WHAT YOU HAVE TO DO:
Could you repeat all of the entries exactly, leaving out any pictures?

Content starts

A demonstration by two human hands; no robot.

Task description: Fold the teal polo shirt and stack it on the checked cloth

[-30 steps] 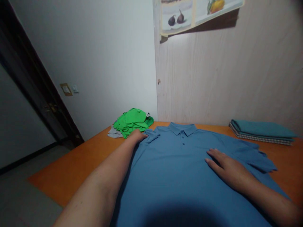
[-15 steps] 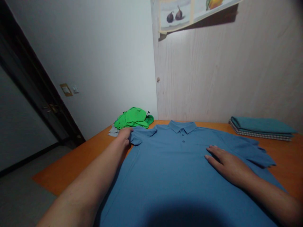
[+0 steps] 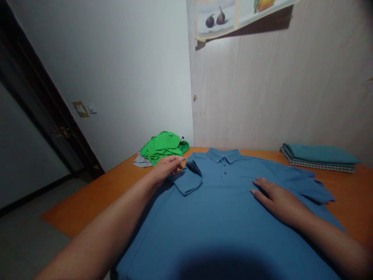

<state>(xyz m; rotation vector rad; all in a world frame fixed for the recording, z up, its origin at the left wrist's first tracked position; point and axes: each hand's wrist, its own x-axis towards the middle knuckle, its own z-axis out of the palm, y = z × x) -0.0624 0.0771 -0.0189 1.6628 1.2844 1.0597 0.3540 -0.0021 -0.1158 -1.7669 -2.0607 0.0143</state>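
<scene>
A blue polo shirt (image 3: 221, 217) lies face up on the orange table (image 3: 96, 198), collar on the far side. Its left sleeve (image 3: 188, 181) is folded inward over the chest. My left hand (image 3: 167, 167) rests at the fold by the shoulder, fingers stretched out to the right and touching the sleeve's edge. My right hand (image 3: 276, 200) lies flat and open on the right side of the chest, palm down, pressing the fabric. The shirt's right sleeve (image 3: 316, 190) is spread out on the table.
A crumpled pile of green clothes (image 3: 163, 144) sits on a grey cloth (image 3: 141, 161) at the table's far left corner. A stack of folded teal and checked cloths (image 3: 319, 157) lies far right by the wall. The table's left edge drops to the floor; a dark door (image 3: 43, 112) is left.
My left hand drew the left sleeve out to the side, then folded it inward over the chest. The right hand stayed flat on the shirt.
</scene>
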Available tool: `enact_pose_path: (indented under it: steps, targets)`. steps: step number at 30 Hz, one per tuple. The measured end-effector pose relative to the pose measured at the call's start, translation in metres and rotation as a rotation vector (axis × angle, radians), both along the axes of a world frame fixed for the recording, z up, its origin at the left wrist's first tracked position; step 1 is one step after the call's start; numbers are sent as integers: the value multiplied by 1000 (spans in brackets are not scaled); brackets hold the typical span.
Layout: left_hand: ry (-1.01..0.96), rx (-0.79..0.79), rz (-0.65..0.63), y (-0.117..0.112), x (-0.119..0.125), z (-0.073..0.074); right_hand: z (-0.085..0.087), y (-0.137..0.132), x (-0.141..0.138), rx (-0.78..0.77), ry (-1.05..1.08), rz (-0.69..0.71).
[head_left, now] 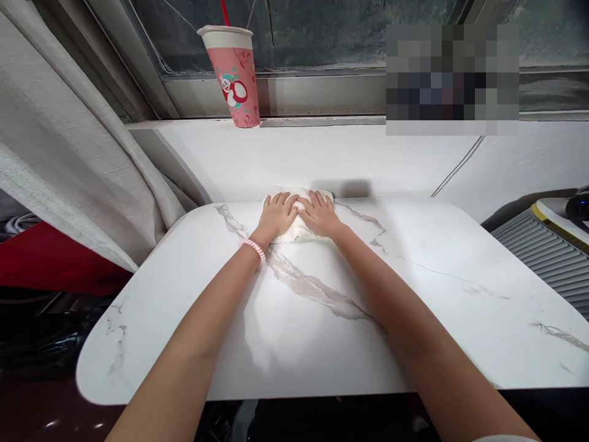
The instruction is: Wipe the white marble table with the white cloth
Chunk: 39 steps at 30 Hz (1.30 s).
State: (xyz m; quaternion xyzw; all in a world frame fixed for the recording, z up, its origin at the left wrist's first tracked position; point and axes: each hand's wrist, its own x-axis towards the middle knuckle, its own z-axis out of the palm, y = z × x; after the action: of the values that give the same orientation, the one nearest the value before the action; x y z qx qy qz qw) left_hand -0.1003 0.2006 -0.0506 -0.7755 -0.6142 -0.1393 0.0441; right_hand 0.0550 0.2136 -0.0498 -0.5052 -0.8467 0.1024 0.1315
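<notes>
A white cloth [297, 232] lies flat at the far edge of a white marble-patterned table [317, 356], close against the wall. On the cloth's left half rests my left hand [278, 216], palm down with fingers spread; a pink coiled band [254, 248] circles that wrist. My right hand [319, 215] presses on the right half of the cloth, its fingers stretched out flat as well. The two hands are side by side, with their fingertips pointing toward the wall. Neither hand is wrapped around the cloth.
A pink paper cup [237, 80] with a red straw stands on the windowsill [322, 121] above the table. Light grey curtains [78, 123] hang at the left, over something red [64, 261]. A ribbed grey object [545, 258] sits beyond the table's right edge.
</notes>
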Motion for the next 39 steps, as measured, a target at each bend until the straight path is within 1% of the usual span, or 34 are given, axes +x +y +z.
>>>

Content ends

WRITTEN SOLUTION:
A demonstration by two human hands; no robot.

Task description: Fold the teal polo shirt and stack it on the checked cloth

[-30 steps] 
[-15 steps] 
[+0 steps] 

<state>(xyz m; rotation vector rad; all in a world frame fixed for the recording, z up, its origin at the left wrist's first tracked position; point and axes: each hand's wrist, its own x-axis towards the middle knuckle, its own z-axis out of the palm, y = z × x) -0.0624 0.0771 -0.0189 1.6628 1.2844 1.0597 0.3540 -0.0021 -0.1158 -1.7669 -2.0607 0.0143</state>
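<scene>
A blue polo shirt (image 3: 221, 217) lies face up on the orange table (image 3: 96, 198), collar on the far side. Its left sleeve (image 3: 188, 181) is folded inward over the chest. My left hand (image 3: 167, 167) rests at the fold by the shoulder, fingers stretched out to the right and touching the sleeve's edge. My right hand (image 3: 276, 200) lies flat and open on the right side of the chest, palm down, pressing the fabric. The shirt's right sleeve (image 3: 316, 190) is spread out on the table.
A crumpled pile of green clothes (image 3: 163, 144) sits on a grey cloth (image 3: 141, 161) at the table's far left corner. A stack of folded teal and checked cloths (image 3: 319, 157) lies far right by the wall. The table's left edge drops to the floor; a dark door (image 3: 43, 112) is left.
My left hand drew the left sleeve out to the side, then folded it inward over the chest. The right hand stayed flat on the shirt.
</scene>
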Available tool: `enact_pose_path: (indented under it: steps, targets)`. steps: step number at 30 Hz, one per tuple. The measured end-effector pose relative to the pose measured at the call's start, translation in metres and rotation as a rotation vector (axis × angle, radians), both along the axes of a world frame fixed for the recording, z up, its origin at the left wrist's first tracked position; step 1 is one step after the call's start; numbers are sent as integers: the value multiplied by 1000 (spans in brackets are not scaled); brackets hold the typical span.
Layout: left_hand: ry (-1.01..0.96), rx (-0.79..0.79), rz (-0.65..0.63), y (-0.117..0.112), x (-0.119..0.125), z (-0.073..0.074); right_hand: z (-0.085..0.087), y (-0.137..0.132), x (-0.141..0.138), rx (-0.78..0.77), ry (-1.05..1.08), rz (-0.69..0.71).
[head_left, now] 
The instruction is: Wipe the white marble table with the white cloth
Chunk: 39 steps at 30 Hz (1.30 s).
State: (xyz m; quaternion xyzw; all in a world frame fixed for the recording, z up, its origin at the left wrist's first tracked position; point and axes: each hand's wrist, its own x-axis towards the middle knuckle, its own z-axis out of the palm, y = z × x; after the action: of the values that give the same orientation, the one nearest the value before the action; x y z qx qy qz qw) left_hand -0.1003 0.2006 -0.0506 -0.7755 -0.6142 -0.1393 0.0441; right_hand 0.0550 0.2136 -0.0498 -0.5052 -0.8467 0.1024 0.1315
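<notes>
A white cloth [297, 232] lies flat at the far edge of a white marble-patterned table [317, 356], close against the wall. On the cloth's left half rests my left hand [278, 216], palm down with fingers spread; a pink coiled band [254, 248] circles that wrist. My right hand [319, 215] presses on the right half of the cloth, its fingers stretched out flat as well. The two hands are side by side, with their fingertips pointing toward the wall. Neither hand is wrapped around the cloth.
A pink paper cup [237, 80] with a red straw stands on the windowsill [322, 121] above the table. Light grey curtains [78, 123] hang at the left, over something red [64, 261]. A ribbed grey object [545, 258] sits beyond the table's right edge.
</notes>
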Motion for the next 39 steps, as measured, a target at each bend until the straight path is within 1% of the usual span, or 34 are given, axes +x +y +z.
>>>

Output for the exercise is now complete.